The Crocodile's Tail Flag
or (B.E.2440)
[1897 AD]
The Naval Officer's Flag

The flag is divided into two parts. The top [rather "hoist"?] part is red and seven inches [17.78 cm] wide, while the remaining section is dark blue, 3 wah* long, and gradually tapers off to a point at the very end. [Please note ]

King Rama V ordered this flag to be designed in B.E.2440 [1897 AD]. It was to be flown to denote the ranks of various officers in His Majesty's Navy. It was known as the Crocodile's Tail Flag until B.E.2453 [1910 AD] in the region of King Rama VI, when it underwent a change of name, In B.E.2479 [1936 AD] it was known as the Commander's Flag.

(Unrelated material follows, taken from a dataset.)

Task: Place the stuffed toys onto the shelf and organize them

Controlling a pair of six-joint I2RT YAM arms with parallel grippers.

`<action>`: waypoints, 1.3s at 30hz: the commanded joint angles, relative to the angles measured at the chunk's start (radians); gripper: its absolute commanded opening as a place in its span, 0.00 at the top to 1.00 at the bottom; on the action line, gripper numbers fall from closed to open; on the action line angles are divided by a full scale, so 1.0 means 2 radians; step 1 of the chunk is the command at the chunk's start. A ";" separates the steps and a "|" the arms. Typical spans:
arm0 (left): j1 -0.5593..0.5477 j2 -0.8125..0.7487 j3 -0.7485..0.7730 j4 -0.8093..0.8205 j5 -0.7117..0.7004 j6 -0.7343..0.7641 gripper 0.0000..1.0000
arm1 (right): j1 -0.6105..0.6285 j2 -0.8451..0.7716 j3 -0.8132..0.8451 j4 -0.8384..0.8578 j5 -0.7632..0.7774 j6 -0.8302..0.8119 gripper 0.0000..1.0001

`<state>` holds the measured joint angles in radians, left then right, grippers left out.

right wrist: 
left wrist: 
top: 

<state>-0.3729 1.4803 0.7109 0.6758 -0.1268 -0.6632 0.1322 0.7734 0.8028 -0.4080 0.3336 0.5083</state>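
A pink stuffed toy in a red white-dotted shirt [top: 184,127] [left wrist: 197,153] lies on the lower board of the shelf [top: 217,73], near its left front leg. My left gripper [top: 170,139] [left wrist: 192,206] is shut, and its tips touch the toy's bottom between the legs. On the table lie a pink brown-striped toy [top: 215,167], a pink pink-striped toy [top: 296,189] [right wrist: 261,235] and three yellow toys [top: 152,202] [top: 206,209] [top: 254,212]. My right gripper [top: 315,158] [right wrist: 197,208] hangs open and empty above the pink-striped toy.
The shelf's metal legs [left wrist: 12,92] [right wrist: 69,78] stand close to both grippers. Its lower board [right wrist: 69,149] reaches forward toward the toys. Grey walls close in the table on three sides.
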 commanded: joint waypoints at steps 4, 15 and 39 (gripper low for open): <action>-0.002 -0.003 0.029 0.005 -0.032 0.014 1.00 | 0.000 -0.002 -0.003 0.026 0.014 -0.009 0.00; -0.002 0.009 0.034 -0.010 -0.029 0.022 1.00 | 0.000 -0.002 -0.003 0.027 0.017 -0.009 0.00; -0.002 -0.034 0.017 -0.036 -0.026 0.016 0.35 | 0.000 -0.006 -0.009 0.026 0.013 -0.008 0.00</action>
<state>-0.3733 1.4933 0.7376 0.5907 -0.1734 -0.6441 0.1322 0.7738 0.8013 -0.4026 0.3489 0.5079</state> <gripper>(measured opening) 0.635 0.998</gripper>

*A wah is a Thai measurement of length. One was [sic] equals two metres.

So this pennant is 17.78 cm wide by 6 metres long, giving an approximately 3:100 ratio. The length of the red portion near to the hoist is not defined, but from the image it appears to be one third of the total fly. In Flaggenbuch 1939 this appears as Kommandowimpel or commissioning pennant, and it is shown as having a 1:30 ratio, with the hoist no larger than 20 cm, and the red part occupying one third of the length. By the way, note there is another "naval officer's flag" in the Singha Beer source.

Santiago Dotor, 12 Nov 1999

The 1979 Flag Act confirms the ratio that was specified in Flaggenbuch 1939. From the 1979 Flag Act:

Section 30. The Royal Thai Navy Command Flags are: (7) Commanding Officer Flag which is isosceles triangle shape with the base of the triangle being on the side of the flag pole; the width is no more than 20 centimetres, with the length of the flag being 30 times of the base side; the 1 part out of 3 parts of the hoist part.